Legal compliance of machine learning models cannot be directly encoded; instead, abstract legal obligations must be “indirectly operationalized” into verifiable model design choices. Existing approaches either focus narrowly on software-level compliance or overlook legal complexity, failing to address two core challenges: the multiplicity of legal interpretations and the unpredictability of performance–compliance trade-offs. Method: We propose a five-stage interdisciplinary framework introducing the first legal–ML co-modeling paradigm, embedding legal reasoning throughout the ML development lifecycle. It features a legally adaptable operationalization mechanism and a multi-objective trade-off evaluation system. Contribution/Results: Evaluated in an anti-money laundering use case, the framework identifies an optimal configuration achieving both high detection accuracy (12% F1-score improvement) and legal defensibility, demonstrating its systematic capacity to jointly optimize predictive performance and legal legitimacy.

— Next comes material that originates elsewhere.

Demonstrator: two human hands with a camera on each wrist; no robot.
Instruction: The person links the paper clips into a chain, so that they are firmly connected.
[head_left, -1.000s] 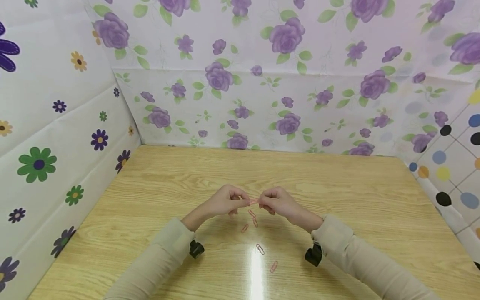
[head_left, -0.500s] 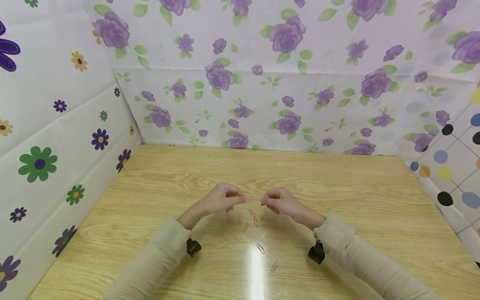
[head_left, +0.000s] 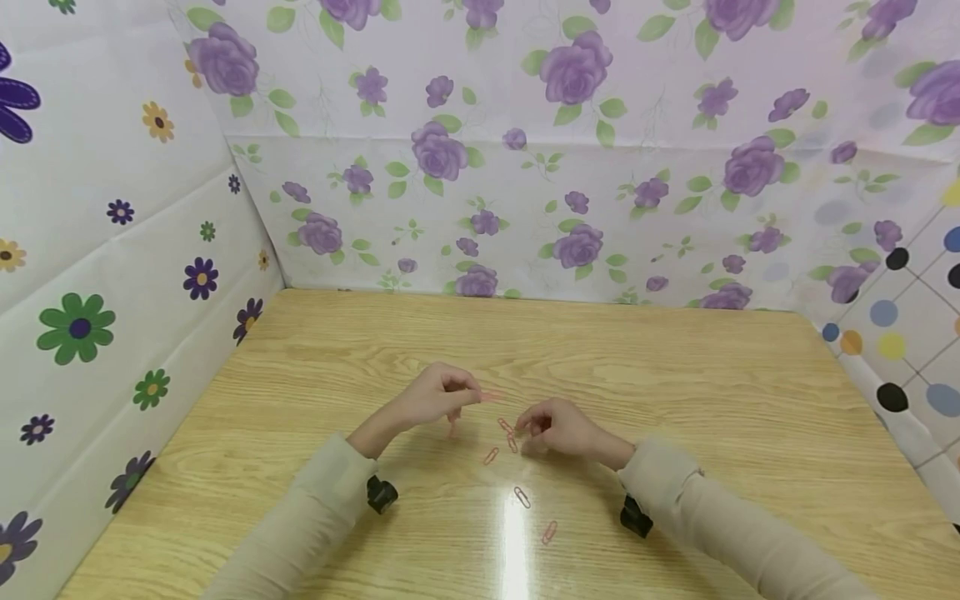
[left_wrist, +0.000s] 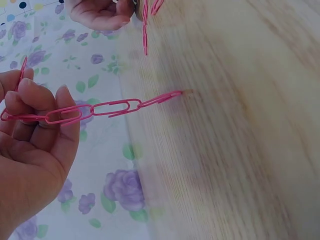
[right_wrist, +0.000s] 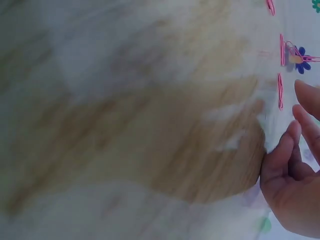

Organizations developing machine learning-based (ML) technologies face the complex challenge of achieving high predictive performance while respecting the law. This intersection between ML and the law creates new complexities. As ML model behavior is inferred from training data, legal obligations cannot be operationalized in source code directly. Rather, legal obligations require"indirect"operationalization. However, choosing context-appropriate operationalizations presents two compounding challenges: (1) laws often permit multiple valid operationalizations for a given legal obligation-each with varying degrees of legal adequacy; and, (2) each operationalization creates unpredictable trade-offs among the different legal obligations and with predictive performance. Evaluating these trade-offs requires metrics (or heuristics), which are in turn difficult to validate against legal obligations. Current methodologies fail to fully address these interwoven challenges as they either focus on legal compliance for traditional software or on ML model development without adequately considering legal complexities. In response, we introduce a five-stage interdisciplinary framework that integrates legal and ML-technical analysis during ML model development. This framework facilitates designing ML models in a legally aligned way and identifying high-performing models that are legally justifiable. Legal reasoning guides choices for operationalizations and evaluation metrics, while ML experts ensure technical feasibility, performance optimization and an accurate interpretation of metric values. This framework bridges the gap between more conceptual analysis of law and ML models' need for deterministic specifications. We illustrate its application using a case study in the context of anti-money laundering.